[Python-3000] [Python-3000-checkins] r54742 - in python/branches/p3yk/Lib: io.py test/test_io.py

Walter Dörwald walter at livinglogic.de
Fri Apr 13 13:49:47 CEST 2007


Guido van Rossum wrote:

>> >> > I wonder if it would be possible to return the state as a pair
>> >> > (unread, flags) where unread is a (byte) string of unprocessed bytes
>> >> > and flags is some other state, with the constraint that in the
>> initial
>> >> > state the flags must be zero. Then I can optimize the case where
>> flags
>> >> > is returned as zero by subtracting len(unread) from the current
>> >> > position and that'd be the correct seek position.
>> >>
>> >> I'd say that bytestream.tell() is the correct position.
>> >>
>> >> Or should seek() return to the last position where the codec was in a
>> >> default state without anything buffered? (This can't work for UTF-16,
>> >> because the codec almost never is in the default state.)
>> >
>> > That was my hope, yes (and I realize that UTF-16 is an exception).
>>
>> We could designate natural endianness as the default state, but that
>> would mean that a codec state can't be transferred to a different
>> machine (or we could declare little (or big) endianness to be the
>> default state).
> 
> I think it's okay for file positions involving codec states not to be
> tranferable between platforms. I think they wouldn't even be
> guaranteed between subsequent runs of the same program.

OK, done in the third version of the patch.

>> > Consider UTF-8 though. If the chunk we read from the byte stream ended
>> > in the middle of a multi-byte character, the codec will have the first
>> > part of that character buffered. In general we want to subtract
>> > buffered data from the byte stream's position when reporting the
>> > position of the text stream. The idea is that if we later seek to the
>> > reported position, we should be reading the same character data. This
>> > can be accomplished in two ways: by backing up the byte stream to the
>> > previous character boundary, and resetting the decoder to neutral; or
>> > by positioning the byte stream to where it was originally and setting
>> > the state of the decoder to what it was before. However, backing up
>> > the byte stream has the advantage that no decoder state needs to be
>> > encoded in the position cookie.
>>
>> OK, so for decoders getstate() should always return a tuple, with the
>> first entry being the buffered byte string (or bytes object?) and the
>> second being additional state data.
>>
>> Do we need any specification for encoders?
> 
> I don't need this for encoders at all -- we don't use incremental
> encoders, only incremental decoders.

True for reading, but what about writing?

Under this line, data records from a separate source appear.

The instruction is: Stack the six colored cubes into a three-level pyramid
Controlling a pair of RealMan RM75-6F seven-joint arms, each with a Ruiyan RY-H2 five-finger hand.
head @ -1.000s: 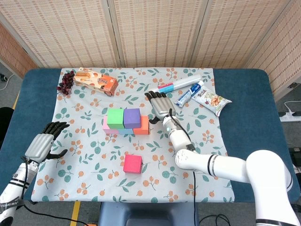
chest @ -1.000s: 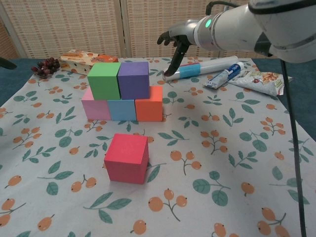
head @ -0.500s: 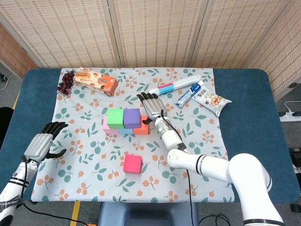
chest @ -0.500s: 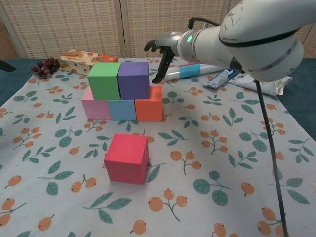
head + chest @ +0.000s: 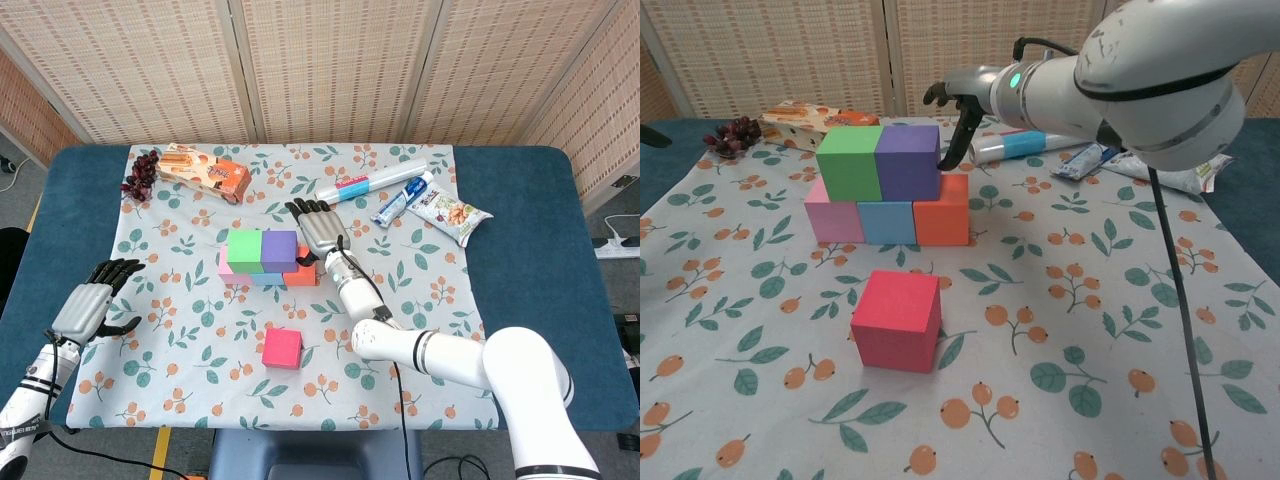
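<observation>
Right hand (image 5: pixel 952 120), fingers spread and holding nothing, sits beside the purple cube (image 5: pixel 908 160); two levels stand, red cube (image 5: pixel 896 320) not yet on top.

Matt, smooth-faced magenta cube (image 5: pixel 896 320), foam-like, no sheen; same dull finish on the green cube (image 5: pixel 850 162), purple cube (image 5: pixel 909 161), pink cube (image 5: pixel 832 221), light-blue cube (image 5: pixel 887 222) and orange cube (image 5: pixel 943 211). White floral-print cloth (image 5: pixel 1120 330): woven, matt, slightly creased. Dark blue table surface (image 5: pixel 520 200): matt, fabric-like. Right hand (image 5: pixel 952 110): dark matt fingers, grey metallic-looking back in head view (image 5: pixel 318 228); glossy white plastic arm shell (image 5: pixel 1140 75). Left hand (image 5: pixel 88 305): same grey and black finish. Shiny snack packet (image 5: pixel 452 213), glossy toothpaste tube (image 5: pixel 402 202). Woven cane-textured screen panels (image 5: pixel 330 60).
</observation>
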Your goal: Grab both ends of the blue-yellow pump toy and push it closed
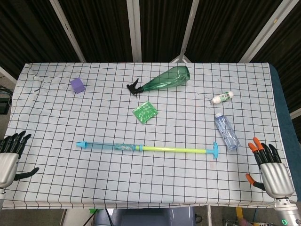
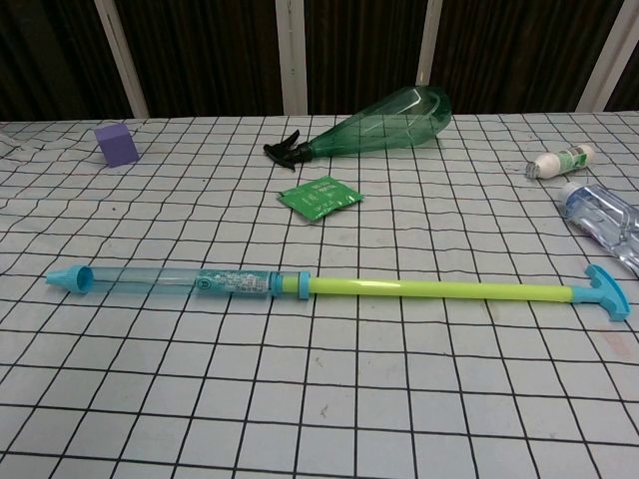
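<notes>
We are looking at a desk [image 1: 56, 183] under a gridded white cloth, and nothing is grabbed yet, so the step in hand is the reach. The pump toy [image 1: 146, 148] is lying flat across the middle of the desk, nearer the front edge than the back, fully pulled out: clear blue barrel [image 2: 180, 280] toward the left edge, yellow rod [image 2: 439, 290] running right to a blue T-handle [image 2: 609, 291]. The nozzle tip [image 1: 81, 144] is pointing at the left edge.

We are seeing our left hand [image 1: 8, 162] at the front-left corner, fingers apart and holding nothing. Our right hand [image 1: 272, 170] is at the front-right corner, also spread and empty, orange fingertips [image 1: 254, 144] up. Both are well apart from the toy.

To do this well, we think the left hand should be wrapping the barrel near the nozzle and the right hand taking the T-handle, then both pushing straight along the rod's line; any sideways angle is likely bending the thin rod or jamming it.

Watch the water bottle [image 1: 226, 131] lying just beside the handle on the right; the right hand could be knocking it. The green spray bottle [image 1: 164, 80], green packet [image 1: 145, 111], purple cube [image 1: 77, 85] and small white tube [image 1: 221, 98] are sitting toward the back edge, out of the way.
</notes>
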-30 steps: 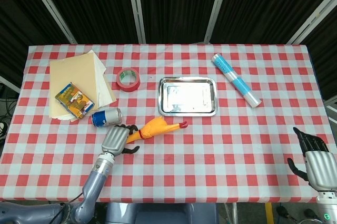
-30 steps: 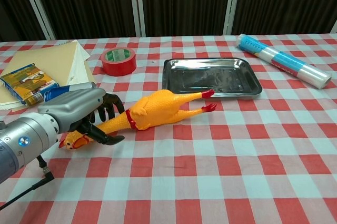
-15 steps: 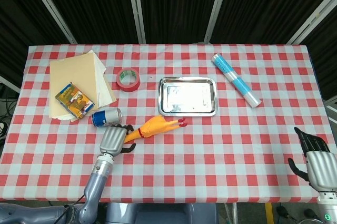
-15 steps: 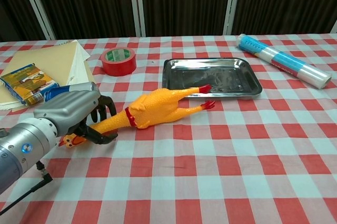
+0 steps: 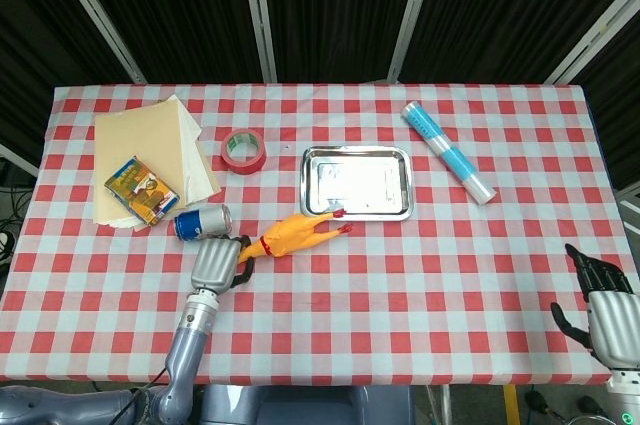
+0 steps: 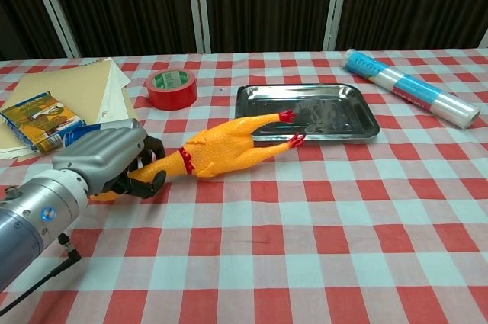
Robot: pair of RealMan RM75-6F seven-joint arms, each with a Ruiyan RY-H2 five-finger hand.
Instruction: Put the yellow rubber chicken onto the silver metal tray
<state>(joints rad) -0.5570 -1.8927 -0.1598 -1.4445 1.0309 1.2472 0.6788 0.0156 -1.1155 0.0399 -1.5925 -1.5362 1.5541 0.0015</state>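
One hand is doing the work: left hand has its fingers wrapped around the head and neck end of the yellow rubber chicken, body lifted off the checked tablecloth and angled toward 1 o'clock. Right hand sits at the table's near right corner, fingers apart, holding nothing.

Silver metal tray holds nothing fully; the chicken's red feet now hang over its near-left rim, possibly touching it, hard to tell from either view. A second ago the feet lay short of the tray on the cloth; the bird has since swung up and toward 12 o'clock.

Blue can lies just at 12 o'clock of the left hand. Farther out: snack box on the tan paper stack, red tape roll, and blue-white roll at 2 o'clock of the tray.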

>> >> The state returned from getstate() should be treated as an opaque
>> value
>> >> (e.g. for the buffered incremental codecs it is the buffered
>> string, for
>> >> the UTF-16 encoder it's the flag indicating whether a BOM has been
>> >> written etc.). The codecs try to return None, if they are in some kind
>> >> of default state (e.g. there's nothing buffered).
>> >
>> > I would like to await completion of those unit tests;
>>
>> The second version of the patch includes the unit tests (and fixes the
>> utf-8-sig codec).
>>
>> > there seem to be
>> > some subtle issues.
>>
>> Can you be more concrete?
> 
> I think I just meant the str/bytes issue I already mentioned.

Since the new version never sets the buffer to an explicit value except
in the constructor this problem should have disappeared.

>> > I wonder if setstate() should call self.reset()
>> > first.
>>
>> Calling reset() and calling setstate() with the initial state should
>> have the same effect.
> 
> OK, I should do that anyway. (I wasn't aware of reset() until I saw
> your patch. ;-)
> 
>> > I'd also like to ask if setstate() could default to "" only if
>> > the argument is None, not if it is empty; I'd like to use it to change
>> > the buffer to be a bytes object.
>>
>> I'd say for Python 3000 it should always be a bytes object.
> 
> Eventually, yes. But right now we're in a world where sometimes there
> are bytes and sometimes there are (8-bit) strings -- and I'd like to
> get as many tests passing with the new IO library without making it
> the default first.

OK.

>> Will this
>> interoperate seamlessly with the C part of the codec machinery?
> 
> It should if it uses the buffer API as it should. When I encounter
> places where it requires 8-bit strings I'll fix them
> opportunistically.
> 
>> > (And yes, I need to maintain more
>> > hacks for that, alas).
>>
>> I'l try to update the patch tomorrow or over the weekend.
> 
> Thanks!

Done. I've also added documentation (The description of the constraints
on the decoder state sounds quite esoteric ;)).